Coccinelle have been successfully been used in the Linux project since 2008 and is now an established tool for Linux development and a large number of semantic patches have been added to the source tree to capture everything from generic issues (like eliminating the redundant A in expressions like "!A || (A && B)") to more Linux-specific problems like adding a missing call to kfree().

Although PostgreSQL is nowhere the size of the Linux kernel, it is nevertheless of a significant size and would benefit from incorporating Coccinelle into the development. I noticed it's been used in a few cases way back (like 10 years back) to fix issues in the PostgreSQL code, but I thought it might be useful to make it part of normal development practice to, among other things:

- Identify and correct bugs in the source code both during development and review.
- Make large-scale changes to the source tree to improve the code based on new insights.
- Encode and enforce APIs by ensuring that function calls are used correctly.
- Use improved coding patterns for more efficient code.
- Allow extensions to automatically update code for later PostgreSQL versions.

To that end, I created a series of patches to show how it could be used in the PostgreSQL tree. It is a lot easier to discuss concrete code and I split it up into separate messages since that makes it easier to discuss each individual patch. The series contains code to make it easy to work with Coccinelle during development and reviews, as well as examples of semantic patches that capture problems, demonstrate how to make large-scale changes, how to enforce APIs, and also improve some coding patterns.
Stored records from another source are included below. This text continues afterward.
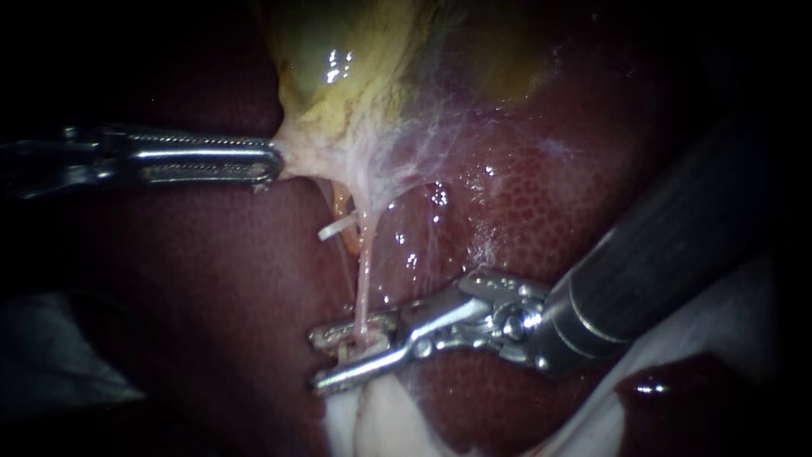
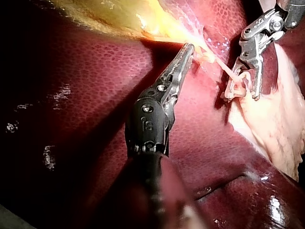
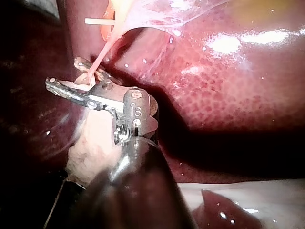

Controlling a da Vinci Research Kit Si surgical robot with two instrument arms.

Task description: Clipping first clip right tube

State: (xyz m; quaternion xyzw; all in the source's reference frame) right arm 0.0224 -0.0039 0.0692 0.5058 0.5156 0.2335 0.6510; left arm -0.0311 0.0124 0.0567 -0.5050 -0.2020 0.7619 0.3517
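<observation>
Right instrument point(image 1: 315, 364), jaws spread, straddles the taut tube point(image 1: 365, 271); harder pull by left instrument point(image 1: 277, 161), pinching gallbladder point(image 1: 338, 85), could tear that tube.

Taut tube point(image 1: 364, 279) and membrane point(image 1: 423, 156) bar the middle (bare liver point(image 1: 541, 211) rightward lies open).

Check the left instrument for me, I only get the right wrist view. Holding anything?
Observer: Yes. The left instrument has its claw shut on pale tissue at the gallbladder's lower end.
Operator: Where does my tube lead?
Observer: In the endoscope view the tube runs straight from that pale tissue down into the right instrument's open claw.
Operator: Any clash between the two?
Observer: No. The left wrist view shows them apart, with a stretch of bare tube between.
</observation>
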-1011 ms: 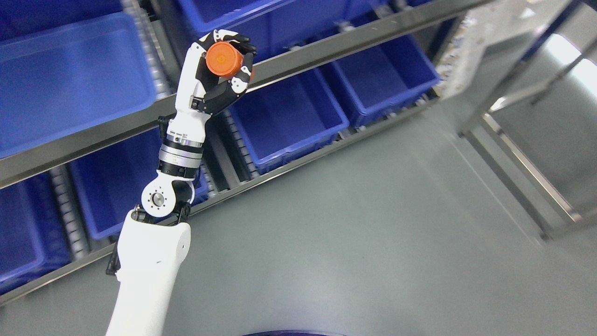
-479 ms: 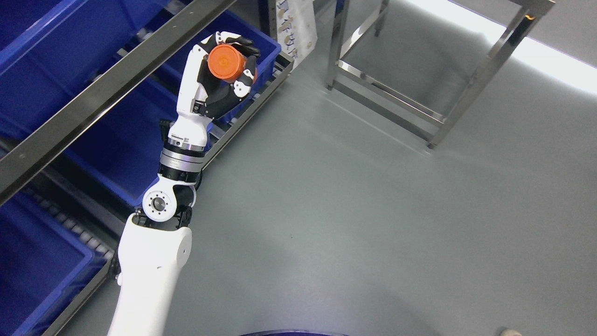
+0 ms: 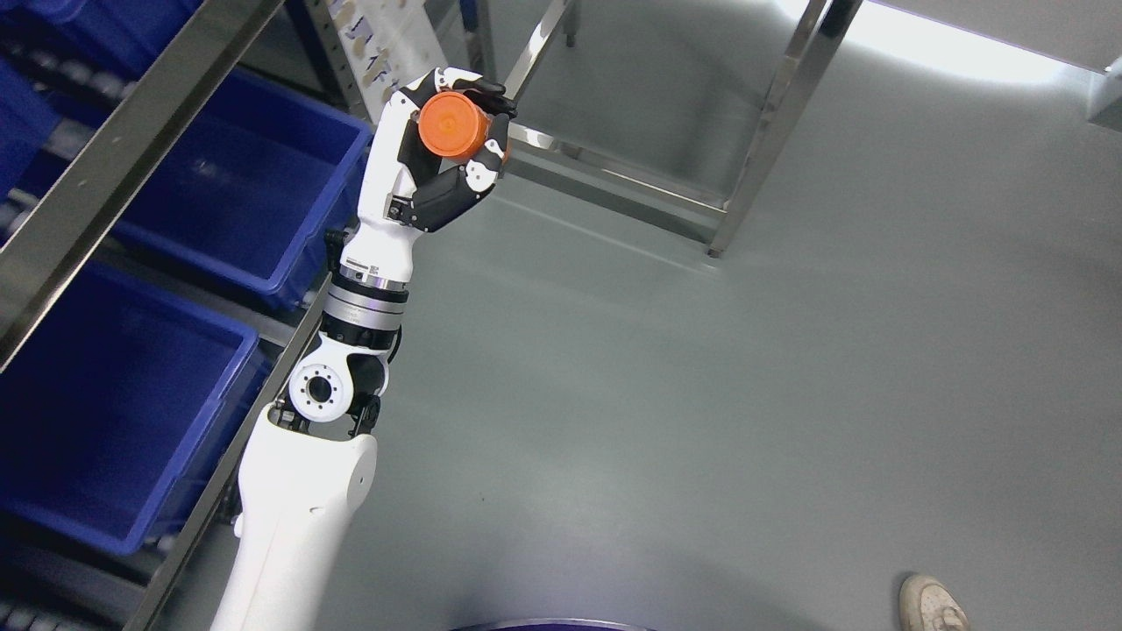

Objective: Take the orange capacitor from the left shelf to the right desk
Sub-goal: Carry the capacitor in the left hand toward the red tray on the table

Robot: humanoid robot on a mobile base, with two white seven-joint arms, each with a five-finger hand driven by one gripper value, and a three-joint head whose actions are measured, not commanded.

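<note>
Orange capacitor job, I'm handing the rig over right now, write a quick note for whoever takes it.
Left hand: shut on the orange capacitor, held up in the air over the grey floor.
Right hand: not in view.
Shelf with blue bins is at the left; a steel frame stands ahead.
Done: capacitor is out of the shelf.
Left: carry it to the desk and set it down.

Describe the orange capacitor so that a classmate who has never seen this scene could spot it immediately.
Follow the white robot arm up from the lower left to the left robot hand. Gripped there is the orange capacitor, a short cylinder, the only orange thing among blue bins and grey floor.
</note>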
The first three patches contain the coccicheck.py script and the integration with the build system (both Meson and Autoconf).

# Coccicheck Script

It is a re-implementation of the coccicheck script that the Linux kernel uses. We cannot immediately use the coccicheck script since it is quite closely tied to the Linux source code tree and we need to have something that both supports Autoconf and Meson. Since Python seems to be used more and more in the tree, it seems to be the most natural choice. (I have no strong opinion on what language to use, but think it would be good to have something that is as platform-independent as possible.)

The intention is that we should be able to use the Linux semantic patches directly, so it supports the "Requires" and "Options" keywords, which can be used to require a specific version of spatch(1) and add options to the execution of that semantic patch, respectively.

I have added support for using multiple jobs similar to how "make -jN" works. This is also supported by the autoconf and ninja builds
 
# Autoconf support

The changes to Autoconf modifies the configure.ac and related files (in particular Makefile.global.in). At this point, I have deliberately not added support for pgxs so extensions cannot use coccicheck through the PostgreSQL installation. This is something that we can add later though.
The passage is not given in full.